Your response should be every line from the entries that includes the string "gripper".

Records from a collection
▼

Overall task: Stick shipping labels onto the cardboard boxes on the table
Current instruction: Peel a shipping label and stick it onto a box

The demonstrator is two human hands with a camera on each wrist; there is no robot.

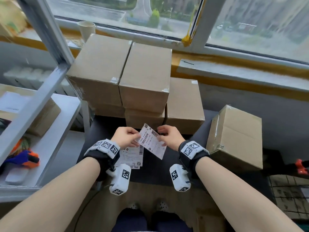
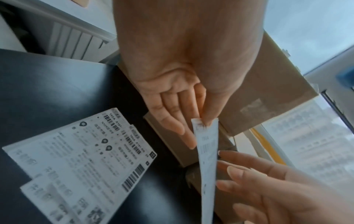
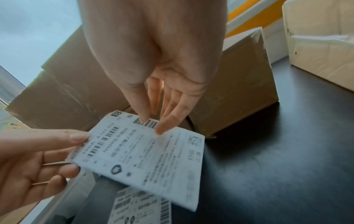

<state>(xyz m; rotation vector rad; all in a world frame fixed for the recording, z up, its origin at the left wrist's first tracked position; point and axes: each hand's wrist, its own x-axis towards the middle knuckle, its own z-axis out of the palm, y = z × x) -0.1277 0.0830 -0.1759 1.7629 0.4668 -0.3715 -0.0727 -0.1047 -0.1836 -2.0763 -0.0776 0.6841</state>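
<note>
Both hands on one shipping label (image 1: 151,141), held in air over dark surface (image 1: 167,171). Left hand (image 1: 125,137) pinches left edge, right hand (image 1: 168,136) fingertips at top corner, probably picking at backing, too blurry to tell. Cardboard boxes (image 1: 143,77) stacked just behind, spare labels (image 1: 132,157) lying below. Risk: thin label curls, sticks to itself or tears if peeled crooked.
</note>
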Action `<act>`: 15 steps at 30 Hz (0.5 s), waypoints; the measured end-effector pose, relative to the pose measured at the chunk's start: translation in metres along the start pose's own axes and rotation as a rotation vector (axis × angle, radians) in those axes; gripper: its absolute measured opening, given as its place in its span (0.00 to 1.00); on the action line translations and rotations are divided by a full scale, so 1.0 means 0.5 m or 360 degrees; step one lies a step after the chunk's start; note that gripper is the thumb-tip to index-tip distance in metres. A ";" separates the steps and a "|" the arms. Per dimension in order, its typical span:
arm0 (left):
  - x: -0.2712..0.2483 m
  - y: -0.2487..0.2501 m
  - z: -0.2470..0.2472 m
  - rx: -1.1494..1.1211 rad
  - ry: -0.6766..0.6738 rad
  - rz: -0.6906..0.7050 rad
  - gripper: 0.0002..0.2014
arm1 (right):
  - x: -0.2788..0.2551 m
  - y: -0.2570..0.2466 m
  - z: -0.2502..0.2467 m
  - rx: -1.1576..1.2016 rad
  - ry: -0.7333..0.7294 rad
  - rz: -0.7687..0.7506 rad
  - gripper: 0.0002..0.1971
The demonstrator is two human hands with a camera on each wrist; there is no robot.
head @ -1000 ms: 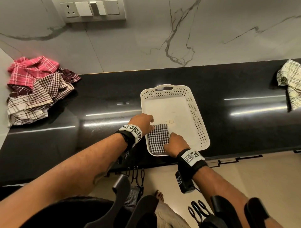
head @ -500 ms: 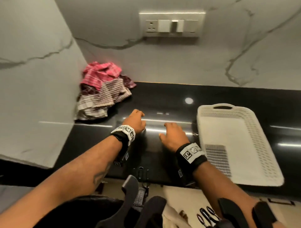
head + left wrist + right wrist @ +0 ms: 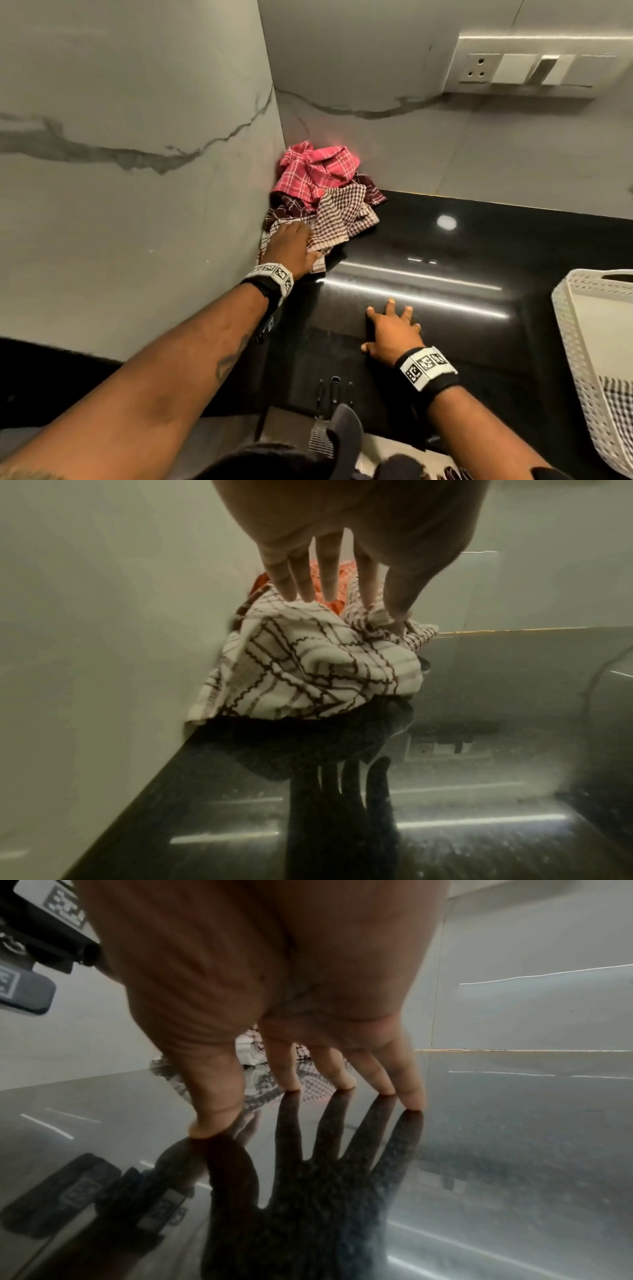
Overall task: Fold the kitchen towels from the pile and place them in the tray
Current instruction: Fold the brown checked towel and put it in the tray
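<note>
Fetching the next towel: left hand (image 3: 291, 245) fingers (image 3: 298, 588) seem to pinch the white checked towel (image 3: 308, 669); right hand (image 3: 394, 334) rests released on the table (image 3: 479, 342). Next, lift it free.

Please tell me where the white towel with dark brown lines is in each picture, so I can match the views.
Head view: the white towel lies at the near edge of the pile, mostly under the left hand.
Left wrist view: picture centre, with the fingers on its top edge.
Right wrist view: cannot tell; only scraps of the pile show behind the fingers.
Shared landmark: the black counter.
</note>
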State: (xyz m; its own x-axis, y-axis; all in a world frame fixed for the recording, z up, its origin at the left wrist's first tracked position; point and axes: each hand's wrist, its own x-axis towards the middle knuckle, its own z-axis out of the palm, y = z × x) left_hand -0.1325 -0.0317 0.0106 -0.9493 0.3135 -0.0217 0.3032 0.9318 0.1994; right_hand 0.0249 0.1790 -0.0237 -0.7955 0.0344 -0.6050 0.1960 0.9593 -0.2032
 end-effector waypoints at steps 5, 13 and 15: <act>0.018 0.025 0.022 -0.0004 0.0109 0.0030 0.13 | 0.006 -0.004 -0.007 -0.0021 -0.0010 0.0035 0.43; -0.006 0.117 -0.029 -0.0567 0.0378 0.0343 0.10 | -0.015 0.025 -0.019 -0.0022 0.0083 -0.0062 0.39; -0.036 0.168 -0.028 -0.0644 0.0296 0.0404 0.08 | -0.025 0.043 -0.044 0.0131 0.0078 -0.0101 0.35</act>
State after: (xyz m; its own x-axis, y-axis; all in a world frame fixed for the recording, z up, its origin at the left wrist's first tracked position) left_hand -0.0912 0.0383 0.0414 -0.8599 0.4485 0.2440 0.5046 0.6739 0.5397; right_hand 0.0263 0.2054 -0.0037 -0.8343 -0.0102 -0.5512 0.1891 0.9339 -0.3035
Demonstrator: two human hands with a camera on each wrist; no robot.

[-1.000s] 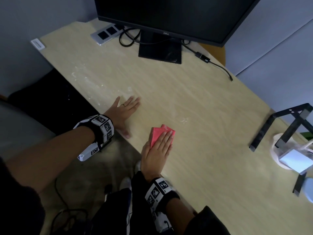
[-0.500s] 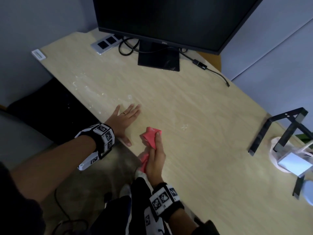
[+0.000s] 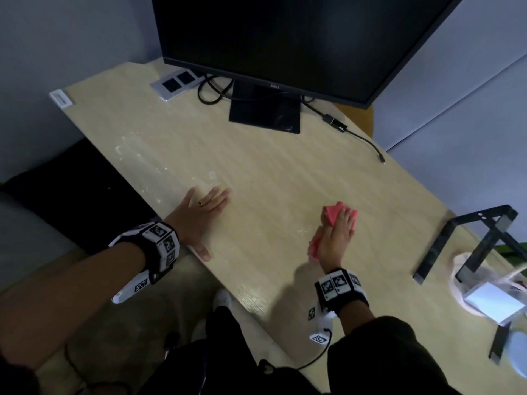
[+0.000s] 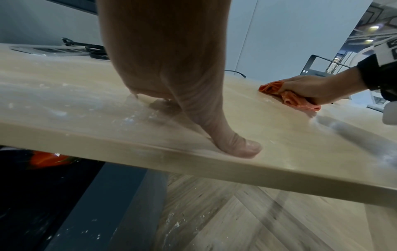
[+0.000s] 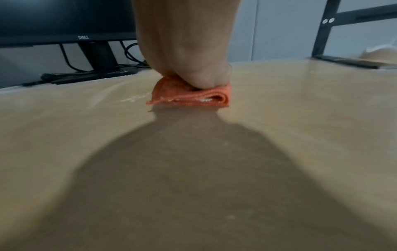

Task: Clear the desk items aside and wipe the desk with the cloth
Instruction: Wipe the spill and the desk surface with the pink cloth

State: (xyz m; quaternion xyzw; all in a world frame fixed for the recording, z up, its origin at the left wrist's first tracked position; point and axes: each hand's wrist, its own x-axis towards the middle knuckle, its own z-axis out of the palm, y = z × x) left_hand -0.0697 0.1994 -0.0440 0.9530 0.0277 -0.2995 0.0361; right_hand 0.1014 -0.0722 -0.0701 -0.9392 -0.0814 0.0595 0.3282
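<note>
Under the curled, close-set fingers of the right hand [image 3: 336, 238], the cloth [image 3: 332, 213] looks soft, light and prone to bunching, so it is probably best gripped mid-fold. The left hand [image 3: 199, 215] lies with fingers spread on the desk [image 3: 285, 166].

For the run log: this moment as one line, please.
phase: wiping | right hand: holds pink cloth down on desk | left hand: flat at desk edge | white residue: beyond left hand

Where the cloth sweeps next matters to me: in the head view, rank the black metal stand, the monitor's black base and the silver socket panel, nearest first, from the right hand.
From the right hand gripping the pink cloth:
1. Black metal stand, to its right.
2. Monitor's black base, far centre.
3. Silver socket panel, far left.
</note>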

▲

**Answer space**
Action `<act>`: 15 steps at 30 Hz (0.5 s), waypoints; the measured end-effector pose, relative to the pose measured at the chunk's start: translation in metres along the start pose's own axes and rotation as a rotation vector (axis × angle, radians) in those axes; gripper: its absolute measured opening, given as its place in its span (0.00 to 1.00); on the action line translations and rotations are divided by a full scale, so 1.0 means 0.5 m or 360 degrees; step one lies a step after the chunk's start; note that gripper is the thumb-tip to index-tip distance in metres. A ";" separates the steps and a "|" the arms. Per dimension in order, its typical span:
  - gripper: 0.0002..0.2014
  - gripper: 0.0002..0.1971

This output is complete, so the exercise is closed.